**WORK INSTRUCTIONS:** Your answer should be the exact lines of the data below from the one containing "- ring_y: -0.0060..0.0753" through the one containing "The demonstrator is"; please include nothing else.

**INFORMATION SHOWN:**
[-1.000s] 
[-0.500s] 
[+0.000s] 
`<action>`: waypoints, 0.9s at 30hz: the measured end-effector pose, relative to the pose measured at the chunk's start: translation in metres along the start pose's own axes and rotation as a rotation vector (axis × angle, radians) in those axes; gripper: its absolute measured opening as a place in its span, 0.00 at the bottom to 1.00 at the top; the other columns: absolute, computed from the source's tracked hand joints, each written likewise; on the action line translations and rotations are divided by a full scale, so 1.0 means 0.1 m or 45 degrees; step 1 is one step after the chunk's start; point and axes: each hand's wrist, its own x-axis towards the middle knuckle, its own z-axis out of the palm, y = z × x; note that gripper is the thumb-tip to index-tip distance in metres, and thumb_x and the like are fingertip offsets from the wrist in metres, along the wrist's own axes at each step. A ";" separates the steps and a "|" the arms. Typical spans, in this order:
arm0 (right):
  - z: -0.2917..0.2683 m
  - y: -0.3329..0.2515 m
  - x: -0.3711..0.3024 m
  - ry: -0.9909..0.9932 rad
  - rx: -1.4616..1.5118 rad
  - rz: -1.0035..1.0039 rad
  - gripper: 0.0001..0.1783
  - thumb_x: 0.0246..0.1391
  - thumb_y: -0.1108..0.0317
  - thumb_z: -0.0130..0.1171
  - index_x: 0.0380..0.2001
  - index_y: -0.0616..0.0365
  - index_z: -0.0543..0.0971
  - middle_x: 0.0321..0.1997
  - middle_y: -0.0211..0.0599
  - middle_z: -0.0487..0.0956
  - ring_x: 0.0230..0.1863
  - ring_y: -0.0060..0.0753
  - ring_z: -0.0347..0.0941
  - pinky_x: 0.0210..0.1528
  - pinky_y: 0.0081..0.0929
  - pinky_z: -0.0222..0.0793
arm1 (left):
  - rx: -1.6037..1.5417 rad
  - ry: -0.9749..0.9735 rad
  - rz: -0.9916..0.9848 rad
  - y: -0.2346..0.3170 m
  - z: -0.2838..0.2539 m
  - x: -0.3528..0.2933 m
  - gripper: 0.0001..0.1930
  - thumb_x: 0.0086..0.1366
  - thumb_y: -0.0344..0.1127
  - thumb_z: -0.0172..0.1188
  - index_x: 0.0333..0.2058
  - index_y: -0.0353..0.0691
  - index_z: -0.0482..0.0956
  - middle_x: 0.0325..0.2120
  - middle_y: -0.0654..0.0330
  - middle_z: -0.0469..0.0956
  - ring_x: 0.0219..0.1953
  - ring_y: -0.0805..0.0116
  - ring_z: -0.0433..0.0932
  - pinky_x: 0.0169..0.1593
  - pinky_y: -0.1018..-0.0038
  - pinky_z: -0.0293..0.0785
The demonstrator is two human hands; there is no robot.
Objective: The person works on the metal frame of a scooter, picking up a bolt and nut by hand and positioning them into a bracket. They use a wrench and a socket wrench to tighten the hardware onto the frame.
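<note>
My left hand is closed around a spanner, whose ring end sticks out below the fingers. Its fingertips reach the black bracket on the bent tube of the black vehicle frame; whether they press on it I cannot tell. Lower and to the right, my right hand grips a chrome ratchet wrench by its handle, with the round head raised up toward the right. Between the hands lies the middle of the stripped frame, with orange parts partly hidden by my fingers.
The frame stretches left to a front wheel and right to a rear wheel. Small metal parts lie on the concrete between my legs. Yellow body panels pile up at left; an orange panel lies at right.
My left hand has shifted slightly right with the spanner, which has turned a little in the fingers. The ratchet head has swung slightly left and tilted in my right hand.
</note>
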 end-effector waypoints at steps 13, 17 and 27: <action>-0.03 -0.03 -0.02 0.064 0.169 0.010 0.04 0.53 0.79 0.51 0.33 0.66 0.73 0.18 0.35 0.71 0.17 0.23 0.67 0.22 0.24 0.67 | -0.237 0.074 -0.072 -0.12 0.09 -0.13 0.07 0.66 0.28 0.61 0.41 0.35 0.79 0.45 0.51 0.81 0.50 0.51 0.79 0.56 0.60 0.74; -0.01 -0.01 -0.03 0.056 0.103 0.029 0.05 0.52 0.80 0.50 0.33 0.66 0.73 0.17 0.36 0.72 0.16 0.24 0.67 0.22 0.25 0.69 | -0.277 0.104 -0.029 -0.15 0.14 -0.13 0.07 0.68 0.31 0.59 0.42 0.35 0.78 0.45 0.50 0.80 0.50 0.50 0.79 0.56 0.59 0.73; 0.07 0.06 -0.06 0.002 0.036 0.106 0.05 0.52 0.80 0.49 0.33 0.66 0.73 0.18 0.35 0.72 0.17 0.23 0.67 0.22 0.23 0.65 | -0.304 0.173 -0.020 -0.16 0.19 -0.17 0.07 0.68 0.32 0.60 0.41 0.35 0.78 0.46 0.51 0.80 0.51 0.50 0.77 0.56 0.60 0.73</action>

**TASK RESULT:**
  - ring_y: -0.0060..0.0753
  - ring_z: -0.0347..0.0941
  - pinky_x: 0.0210..0.1528
  - pinky_y: 0.0081..0.0929
  - pinky_z: -0.0222..0.0793
arm1 (left):
  - rx: -1.6037..1.5417 rad
  - ry: -0.9749..0.9735 rad
  - rz: -0.9916..0.9848 rad
  - y: -0.2346..0.3170 m
  - z: -0.2838..0.2539 m
  - x: -0.3528..0.2933 m
  - gripper: 0.0001..0.1930
  - thumb_x: 0.0086..0.1366
  - thumb_y: -0.0344..0.1127
  - thumb_z: -0.0172..0.1188
  - index_x: 0.0333..0.2058
  - index_y: -0.0353..0.0691
  - index_z: -0.0482..0.0956
  - middle_x: 0.0325..0.2120
  - middle_y: -0.0654..0.0330
  - middle_z: -0.0469..0.0956
  - ring_x: 0.0219..0.1953
  - ring_y: -0.0805..0.0116
  - ring_z: -0.0433..0.0932
  - pinky_x: 0.0169..0.1593
  - pinky_y: -0.1018..-0.0038
  - pinky_z: -0.0293..0.0785
The demonstrator is two human hands; there is no robot.

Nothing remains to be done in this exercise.